Francis met with Chris Taylor, president of CAW Local 200, which represents Ford workers.
"I told him that we're going to need him to be an advocate, not only for potential investment help, but also around the auto policy and strategy that they've already accepted as a resolution within city council," Taylor said.
Taylor said all levels of government need to provide assistance, whether it be incentives or other measures, to lure new investment.
Taylor also said Canada still needs an automotive policy.
"From here, I'm going to get in touch with our local MPs and MPPs ... and start the conversations there," Taylor said.
The CAW and Chrysler agreed to a new four-year contract Wednesday night.
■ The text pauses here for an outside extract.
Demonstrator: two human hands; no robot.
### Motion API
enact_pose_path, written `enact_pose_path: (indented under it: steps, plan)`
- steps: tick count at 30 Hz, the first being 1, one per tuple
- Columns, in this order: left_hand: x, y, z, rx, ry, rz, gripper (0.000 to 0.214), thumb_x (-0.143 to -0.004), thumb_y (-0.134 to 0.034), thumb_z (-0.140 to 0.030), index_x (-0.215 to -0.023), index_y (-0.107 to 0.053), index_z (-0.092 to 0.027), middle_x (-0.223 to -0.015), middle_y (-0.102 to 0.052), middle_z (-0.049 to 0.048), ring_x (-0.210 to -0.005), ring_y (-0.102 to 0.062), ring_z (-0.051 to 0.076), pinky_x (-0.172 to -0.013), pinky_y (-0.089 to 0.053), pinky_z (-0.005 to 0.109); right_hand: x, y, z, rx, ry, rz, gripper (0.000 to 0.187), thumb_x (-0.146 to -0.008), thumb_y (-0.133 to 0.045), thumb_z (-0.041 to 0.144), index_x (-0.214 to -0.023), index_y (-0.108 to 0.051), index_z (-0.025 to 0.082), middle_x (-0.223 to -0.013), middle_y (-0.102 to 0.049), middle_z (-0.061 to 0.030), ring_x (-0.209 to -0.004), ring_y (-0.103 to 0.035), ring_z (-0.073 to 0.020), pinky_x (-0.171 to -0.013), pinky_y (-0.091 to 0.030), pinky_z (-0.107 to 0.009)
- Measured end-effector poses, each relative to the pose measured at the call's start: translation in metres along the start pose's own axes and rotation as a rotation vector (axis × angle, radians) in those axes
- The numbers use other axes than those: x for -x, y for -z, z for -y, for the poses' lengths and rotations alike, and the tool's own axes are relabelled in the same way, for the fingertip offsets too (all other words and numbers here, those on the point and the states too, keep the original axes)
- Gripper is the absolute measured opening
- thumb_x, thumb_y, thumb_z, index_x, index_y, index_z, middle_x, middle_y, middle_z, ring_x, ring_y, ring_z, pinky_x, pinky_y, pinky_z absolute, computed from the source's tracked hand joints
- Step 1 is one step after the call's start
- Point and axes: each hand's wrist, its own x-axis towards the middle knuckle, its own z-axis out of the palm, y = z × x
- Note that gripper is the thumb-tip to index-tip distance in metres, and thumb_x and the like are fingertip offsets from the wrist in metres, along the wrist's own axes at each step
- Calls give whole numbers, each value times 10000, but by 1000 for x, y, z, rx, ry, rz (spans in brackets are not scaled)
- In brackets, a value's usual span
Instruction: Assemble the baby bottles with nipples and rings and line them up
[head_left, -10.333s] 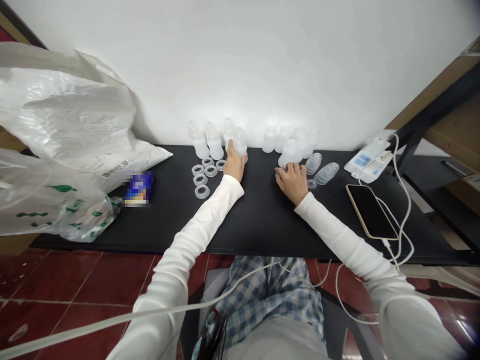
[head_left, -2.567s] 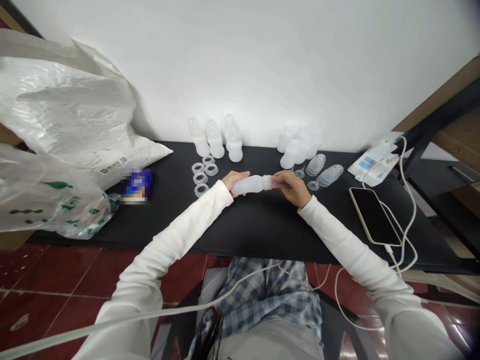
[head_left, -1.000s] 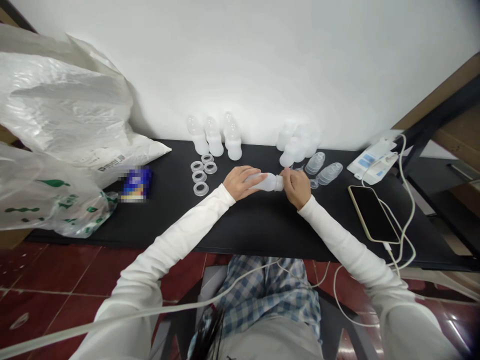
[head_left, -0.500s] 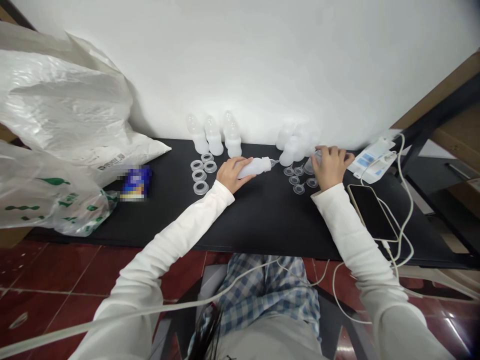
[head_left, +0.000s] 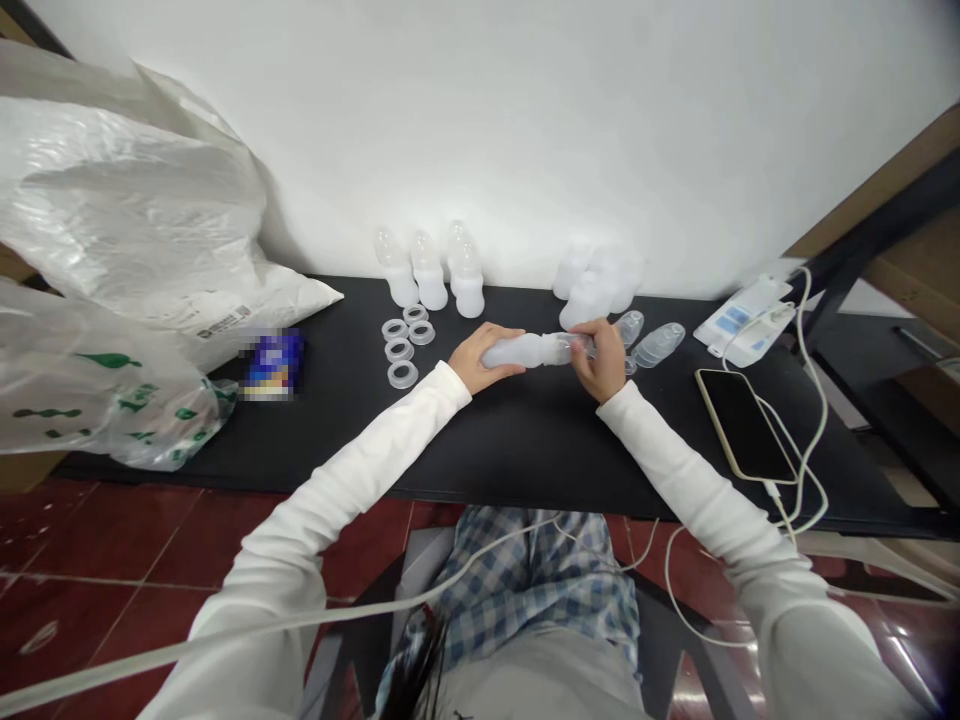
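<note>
My left hand (head_left: 480, 358) is closed around a white baby bottle (head_left: 517, 351) lying sideways above the table. My right hand (head_left: 602, 360) grips a clear bottle cap (head_left: 559, 348) at the bottle's top end, over the teat. Clear caps (head_left: 660, 344) lie just right of my right hand, which hides most of the small teats there. Behind my hands, several white bottles (head_left: 589, 295) stand bunched against the wall. Left of them, several capped bottles (head_left: 428, 272) stand upright. In front of those, several translucent rings (head_left: 399, 350) lie flat.
A phone (head_left: 745, 425) with a white cable lies at the right of the black table (head_left: 540, 440). Behind it is a white and blue packet (head_left: 742, 322). Plastic bags (head_left: 127, 220) and a blue packet (head_left: 273, 365) occupy the left. A cable (head_left: 360, 608) crosses over my lap.
My right hand has moved left from the caps, bringing one onto the bottle's teat end. My left hand has shifted slightly right and nearer with the bottle.
</note>
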Motion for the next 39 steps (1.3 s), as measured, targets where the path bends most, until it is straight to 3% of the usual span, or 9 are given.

The agreement does not include new investment from the automaker.
At the news conference announcing the deal, national union president Ken Lewenza called on the provincial and federal government to assist the auto industry.
"You need the market, but you also need the tools of government," Lewenza said. "We need a government that provides the same tools as other countries to preserve this very important industry."
He said the government needs to "work effectively and aggressively" to win auto investment.
Caw Local 200 claims it has a commitment from Ford that if the automaker decides to build a new engine product in North America, Windsor will be at the top of the investment list.
According to the union, Ford agreed to create 600 new jobs in Canada as part of the next collective agreement. Thirty-five of those jobs will be in Windsor.